December 2005 Monthly Archive
So Ends The Ochlocracy of Medicine: How To Fix Medicaid, Part 1
Preferred Drug Lists are the bane of the practicing clinician. Instead of, for example, a psychiatrist being allowed to prescribe any antipsychotic they think appropriate, Medicaid requires them to pick from a list of only three, "on formulary" agents.
Unfortunately for doctors, the logic is sound. Unless one can show that, for example, two antipsychotics do not have the same general efficacy or tolerability across a population, than an insurance company cannot be reasonably obligated to provide both, especially if one is cheaper.
Psychiatrists complain that some patients respond better to one drug than another, but while this may be true, there is no way to predict this; try the formulary ones first. But this is just a red herring. What angers doctors is that these restrictions are an intrusion on their practice. Doctors are better able to decide risks and benefits of a medication; which drugs to prescribe, and when.
This would be a great argument if it were true. It isn’t.
The truth is that doctors are woefully ignorant of the available scientific data. As with literature and philosophy, most doctors read about the science, not the actual science itself. In general, doctors prescribe medicines not based on careful review of data, but impulse, habit, and the recommendations of “thought leaders.” (Seriously. They’re actually called that.) Prescribing medicines based on partial information or clinical soundbites may feel like "the art of medicine" but it is, in fact, a random process. It is certainly no better than having an insurance company that did review the data tell you what not to prescribe.
They also tend to practice in a vacuum. A patient’s psychiatrist and cardiologist have no link. Are the treatments synergistic? Antagonistic? Neither fully know that the other is doing.
And so, because doctors are not rigorous about their practice, someone else has to be. One of the most outrageous way psychiatrists, and possibly other physicians, waste money is to use multiple medications for a situation that could well have been handled by one. “Polypharmacy” is so common that it is actually codified in treatment guidelines, despite—and this is where insurance companies go insane—there being practically no evidence that this is ever appropriate. Why combine two antipsychotics when maybe more of one will do? It may seem plausible that two are better than one, but they aren’t. It may be true that a patient needs two drugs; but you can’t assume that. The default practice cannot be augmentation. That has to be the maneuver of last resort.
Loose practice has caused the paradigm shift. It used to be that everyone deferred to the judgment of the wise physician. No more. Now, it’s incumbent upon us to show why we need to use a treatment, not for the insurance company to trust that we know best, that we made a careful analysis of the risks and benefits—because we didn’t. We complain that medicine is being assaulted in a million different ways—insurance companies, lawyers, alternative practitioners—but the reality is it is the exact same assault: we are no longer trusted to know best.

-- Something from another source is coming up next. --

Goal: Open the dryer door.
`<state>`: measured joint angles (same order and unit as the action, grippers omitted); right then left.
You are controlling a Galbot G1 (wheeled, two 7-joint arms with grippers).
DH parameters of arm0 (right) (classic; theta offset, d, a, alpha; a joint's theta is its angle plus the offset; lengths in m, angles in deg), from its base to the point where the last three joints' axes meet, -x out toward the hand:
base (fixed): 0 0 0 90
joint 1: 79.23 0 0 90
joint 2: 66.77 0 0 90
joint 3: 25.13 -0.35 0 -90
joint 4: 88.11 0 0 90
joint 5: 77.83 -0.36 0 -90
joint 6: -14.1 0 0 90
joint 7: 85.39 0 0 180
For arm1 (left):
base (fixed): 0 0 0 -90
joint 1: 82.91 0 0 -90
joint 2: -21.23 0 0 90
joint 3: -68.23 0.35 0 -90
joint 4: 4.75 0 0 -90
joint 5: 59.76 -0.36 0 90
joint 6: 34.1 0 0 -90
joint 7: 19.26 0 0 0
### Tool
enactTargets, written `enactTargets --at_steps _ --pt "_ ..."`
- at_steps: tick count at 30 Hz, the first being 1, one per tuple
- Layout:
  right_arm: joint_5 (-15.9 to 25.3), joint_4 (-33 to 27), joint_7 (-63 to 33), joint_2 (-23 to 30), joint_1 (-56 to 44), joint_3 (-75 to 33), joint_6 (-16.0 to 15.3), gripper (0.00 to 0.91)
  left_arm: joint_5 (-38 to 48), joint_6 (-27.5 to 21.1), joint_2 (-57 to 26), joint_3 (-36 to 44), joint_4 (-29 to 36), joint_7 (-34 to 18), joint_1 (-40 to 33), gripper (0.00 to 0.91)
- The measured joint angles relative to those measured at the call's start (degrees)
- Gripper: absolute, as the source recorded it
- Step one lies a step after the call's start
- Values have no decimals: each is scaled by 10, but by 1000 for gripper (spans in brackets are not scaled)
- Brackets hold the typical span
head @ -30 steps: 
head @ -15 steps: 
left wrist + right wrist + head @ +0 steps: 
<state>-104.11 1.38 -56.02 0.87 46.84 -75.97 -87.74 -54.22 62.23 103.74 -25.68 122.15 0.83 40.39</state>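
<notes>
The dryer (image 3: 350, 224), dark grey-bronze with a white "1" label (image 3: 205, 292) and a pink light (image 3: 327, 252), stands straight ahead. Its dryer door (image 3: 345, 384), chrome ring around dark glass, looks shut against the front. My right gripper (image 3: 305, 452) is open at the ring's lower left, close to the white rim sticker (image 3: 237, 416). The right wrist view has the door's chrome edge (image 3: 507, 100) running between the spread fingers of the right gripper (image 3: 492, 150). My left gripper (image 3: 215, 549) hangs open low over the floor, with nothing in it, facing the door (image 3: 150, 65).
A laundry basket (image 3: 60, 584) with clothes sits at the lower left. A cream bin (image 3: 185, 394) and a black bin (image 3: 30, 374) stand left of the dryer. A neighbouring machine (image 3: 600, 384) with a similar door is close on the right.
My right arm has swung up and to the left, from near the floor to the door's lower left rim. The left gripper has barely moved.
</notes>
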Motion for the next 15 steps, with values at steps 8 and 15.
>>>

So what to do? There is a solution. But you’re not going to like it.
Link each Medicaid patient with a pharmacy budget per specialty—money controlled by the psychiatrist. A psychiatrist can use any drug, any dose, no restrictions, but only up to, say, $10 a day. Go.
There are numerous advantages.
First, there is cost control.
Second, Pharma will inevitably cut prices in order to compete.
Third, it gives doctors their autonomy.
Fourth: it will force doctors to pay very close attention to what is, actually, best practice. They will have to be more attentive to outcome studies. They will have to predict side effects: if you’ll need to add a second drug to counteract the side effects of the first, it may be better to use a completely different drug.
Fifth: They will use fewer medicines. Two is not always better than one; but it certainly is twice as expensive with twice as many side effects.
Sixth: Pharma no longer has incentive to create “me too” drugs. They are incentivized to come up with novel, even niche, treatments.
If you really want to tax the imagination of doctors, and force a level of rigor in medicine that has not been seen since, well, since never, create a global pharmacy budget per patient across all subspecialties. This way, if a psychiatrist wants to prescribe Zyprexa, he’s going to have to discuss with the cardiologist whether that is more cost effective than the Lipitor. Wow.
The unexpected benefit is that the two doctors have to communicate. Maybe a switch from Zyprexa could preclude the need for Lipitor? Maybe? Hello? Let this communication be billable to Medicaid. $100 per “consultation” is more than offset by the pharmacy savings. There are going to be some patients who actually do require more money, more medications. In that case, the doctor can petition for increased benefits. Doctors hate doing this. Too bad. The problem was created by doctors, not by pharmacists.
Finally, to bring Pharma into the game: the first 30 days of a prescription must be piad for by the Pharma company making the drug, i.e. samples or vouchers. This way, only the drug that actually works gets paid for by Medicaid. That's gold.
It’s worth stating, for the record, that I am opposed to government interference in my practice. I don’t particularly like lawyers, either. But the sad truth is that the state of psychiatry is the fault of psychiatrists, who have failed to take full responsibility for their own education and practice. To blame anyone else at this stage is totally disingenuous.